A Crisis in Long-form Journalism
Blogging as we know it has excelled at easily turning everybody into publishers. As a result, content quality has lowered and great stories get lost in continuous torrents of information. Breaking news, tweets and status updates are evidently insufficient to make us a more informed society. Authentic stories are life-changing, but the fascination about knowledge inside of books has been taken away by today’s information systems. Step back and realize how people read tweets instead of reading books, it is heart breaking.
The appearance of “personal brands” is a prime example of how authentic journalism is at stake. Lost in a myriad of infinite posts, where “lolcats” grab more attention than poetry, journalists and creatives need to worry first about promoting themselves than producing great stories that improve the world. “Personal branding” is just the consequence of remarkable articles and books being considered “user-generated” content, and broadcasted in the same pool as “lolcats”. Quality fades away in favor of trending. What used to be self-expression is now a commodity measured in page-views.
Almost every type of journalism has been negatively impacted by this trend of information overload and such need to emphasize “personal brands”. Gapelia brainstorms about a better place for the ones that finds most endangered and influencing: lifestyle and cultural media.
Does Lifestyle Storytelling actually exist?

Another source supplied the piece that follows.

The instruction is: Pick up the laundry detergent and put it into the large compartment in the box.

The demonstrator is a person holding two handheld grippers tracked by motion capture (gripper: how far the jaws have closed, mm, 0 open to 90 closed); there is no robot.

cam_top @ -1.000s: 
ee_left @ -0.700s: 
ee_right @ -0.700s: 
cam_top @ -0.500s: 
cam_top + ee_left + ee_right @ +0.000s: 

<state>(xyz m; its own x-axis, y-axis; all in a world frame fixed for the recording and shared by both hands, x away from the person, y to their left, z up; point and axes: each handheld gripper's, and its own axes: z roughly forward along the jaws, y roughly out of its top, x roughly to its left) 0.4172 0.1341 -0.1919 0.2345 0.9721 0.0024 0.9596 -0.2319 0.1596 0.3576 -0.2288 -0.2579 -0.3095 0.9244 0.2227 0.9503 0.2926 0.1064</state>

No doubt, people love to blog and post topics they are passionate about, whether it is travel, music, food, technology, art or history. This information has a great impact in influencing society and trends, and of course, drives purchase decisions. Unfortunately, current information systems do not support authentic and knowledgeable lifestyle stories, but rather, a continuous trend of “selfie” blogging and biased opinions. Again, today’s media pushes “personal branding” and diminishes storytelling.
Do not get this wrong, there are true lifestyle storytellers out there, and it is precisely this relatively small group of authentic content creators who grab millions of views on their stories without the need of micro-blogging. But it is not only about the content and the author, but also about the form and collaboration.
Great storytellers broadcast their craft in discipline-specific sites, like Flickr for photographers, Vimeo for filmmakers or Medium for writers. There is clearly a gap across disciplines to collaborate in publishing better stories; and it is not only about the creation of a richer multi-media story through multi-disciplinary collaboration, but also about bringing back something lost in today’s social publishing space: peer-reviewing.
It would be nice to see a hybrid between The New Yorker’s peer-reviewed authentic essays and the visual impact of National Geographic; something crowd-sourced as a Wikipedia article, and collaborative as Google Docs; something that could be sharable as a YouTube video, but in the form of something lost in the Internet: a book.
Ideation
Gapelia is a thought, an idealistic concept of long form blogging where users collaborate in publishing digital books. Users would add books to specific libraries, which could be followed and feed the site’s recommendation engine. Similarly to Reddit, all content would be ranked through a voting system that aims to increase the exposure of the very best pieces, rather than focusing on the latest information, like Medium seems to do. A place designed to publish and read high quality stories tailored to your lifestyle.
Within this concept lays the importance of defining “lifestyle”, as to determine which content has a space in a lifestyle storytelling medium. It would make sense that all stories needed to be geo-tagged in order to get published, since most activities are related to specific places. As stories are intrinsically about creating intimate connections between writer and reader, it would also be interesting to add “emotion tags” to every story as well. “Lifestyle” is a broad word, but definitely always includes a place, a passion and a human emotion. Could you think of any other component defining your lifestyle? Maybe a soundtrack?